TASK TO CARRY OUT: Using the data that follows, return exactly the lines from the one that contains "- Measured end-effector" through the one that contains "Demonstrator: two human", ends included.

··········

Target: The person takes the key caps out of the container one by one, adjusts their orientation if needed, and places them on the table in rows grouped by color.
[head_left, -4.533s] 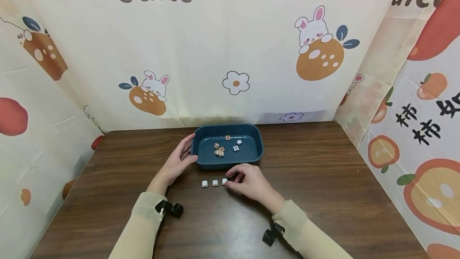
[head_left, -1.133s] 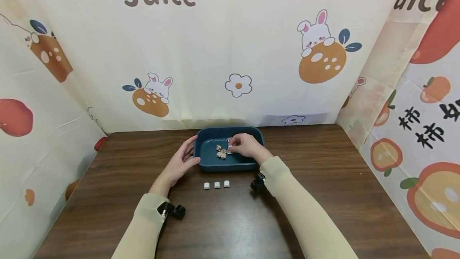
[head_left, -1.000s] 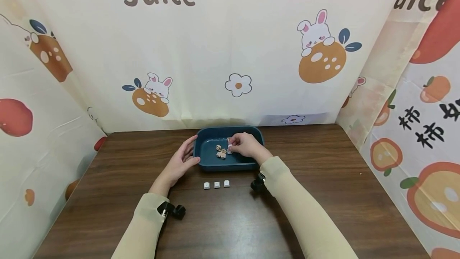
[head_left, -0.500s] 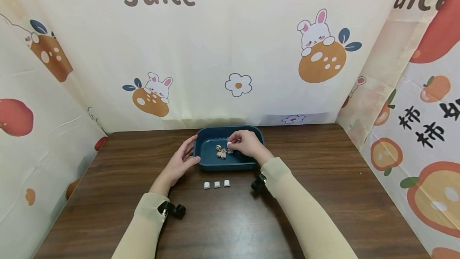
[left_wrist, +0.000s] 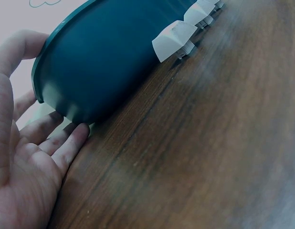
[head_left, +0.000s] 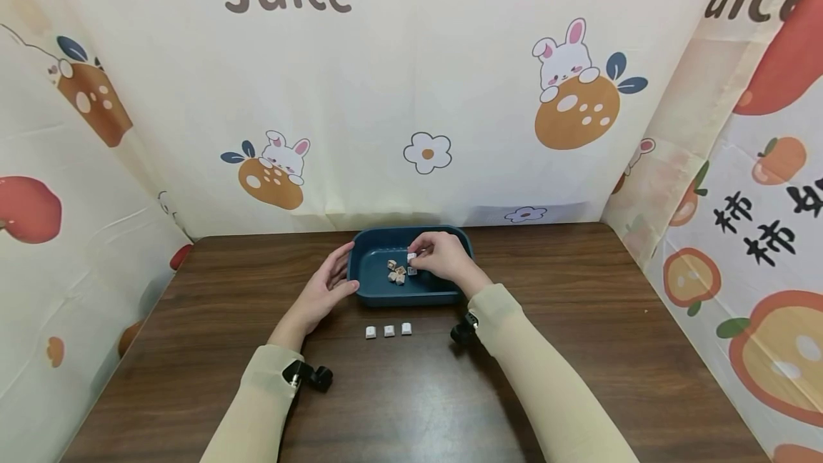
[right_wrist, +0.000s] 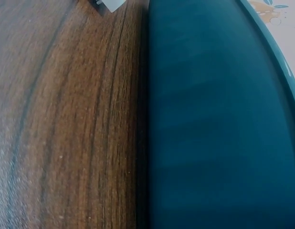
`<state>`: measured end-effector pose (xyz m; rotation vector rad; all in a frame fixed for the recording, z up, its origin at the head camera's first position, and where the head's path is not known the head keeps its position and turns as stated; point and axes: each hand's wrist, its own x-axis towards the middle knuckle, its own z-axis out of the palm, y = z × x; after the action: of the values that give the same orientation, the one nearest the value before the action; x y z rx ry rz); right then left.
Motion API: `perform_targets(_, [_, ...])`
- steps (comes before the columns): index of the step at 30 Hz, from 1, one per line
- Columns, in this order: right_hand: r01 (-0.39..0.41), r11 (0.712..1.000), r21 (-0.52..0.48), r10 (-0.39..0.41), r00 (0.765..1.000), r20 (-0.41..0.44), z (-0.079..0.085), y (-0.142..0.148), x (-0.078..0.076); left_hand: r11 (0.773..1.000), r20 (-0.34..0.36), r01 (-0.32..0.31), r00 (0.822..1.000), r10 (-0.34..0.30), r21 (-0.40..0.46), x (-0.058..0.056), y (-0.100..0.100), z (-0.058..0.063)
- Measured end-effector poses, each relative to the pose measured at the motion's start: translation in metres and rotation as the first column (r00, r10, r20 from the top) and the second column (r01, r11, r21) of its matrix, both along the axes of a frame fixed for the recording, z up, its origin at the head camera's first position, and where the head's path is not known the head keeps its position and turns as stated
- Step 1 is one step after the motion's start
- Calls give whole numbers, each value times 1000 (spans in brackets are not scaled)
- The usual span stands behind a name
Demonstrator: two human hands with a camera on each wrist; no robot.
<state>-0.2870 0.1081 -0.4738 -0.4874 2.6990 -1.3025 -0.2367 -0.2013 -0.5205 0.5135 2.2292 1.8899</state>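
Observation:
In the head view my right hand (head_left: 444, 257) reaches over the blue tray (head_left: 411, 300), pinching a white keycap (head_left: 411, 257) between thumb and fingertips. Another pale keycap (head_left: 412, 271) lies on the tray floor just below it. Several tan keycaps (head_left: 396, 274) cluster to the left of these. My left hand (head_left: 319, 288) rests against the tray's left end, fingers lightly extended along the outer wall. The left wrist view shows those fingertips low on the wall (left_wrist: 73, 138). On the table before the tray, three white keycaps (head_left: 388, 331) stand in a spaced row.
The wooden table (head_left: 257, 256) backs onto a printed cloth (head_left: 360, 91), close behind the tray. In the right wrist view the tray's outer wall (right_wrist: 219, 124) fills the right half, hiding the right hand's fingers. A black camera (head_left: 464, 331) sits on the right wrist.
From the third keycap in the table row, my right hand has moved up and back into the tray. It now pinches another white keycap, slightly raised. My left hand stays at the tray.

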Motion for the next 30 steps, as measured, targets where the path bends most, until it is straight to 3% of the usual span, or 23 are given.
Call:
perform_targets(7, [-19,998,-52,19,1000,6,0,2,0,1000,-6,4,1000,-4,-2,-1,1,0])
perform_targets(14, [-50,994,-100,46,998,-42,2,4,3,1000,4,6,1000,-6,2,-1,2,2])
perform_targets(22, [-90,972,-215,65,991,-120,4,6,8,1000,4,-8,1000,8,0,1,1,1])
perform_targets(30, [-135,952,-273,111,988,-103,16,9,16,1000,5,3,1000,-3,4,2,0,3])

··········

TASK OUTPUT:
- Measured end-effector poses, each relative to the pose measured at the motion's start: translation in metres and rotation as the first column (r00, r10, r20 from the top) and the second column (r01, r11, r21) of its matrix, both along the axes of a frame fixed for the recording, z up, its origin at the head camera's first position, and where the head's path is not known the head keeps its position and turns as stated
- Step 1 is one step after the motion's start
- Calls give whole numbers, each value times 1000 (spans in brackets are not scaled)
- The usual span stands behind a name
Demonstrator: two human hands with a camera on each wrist; no robot.

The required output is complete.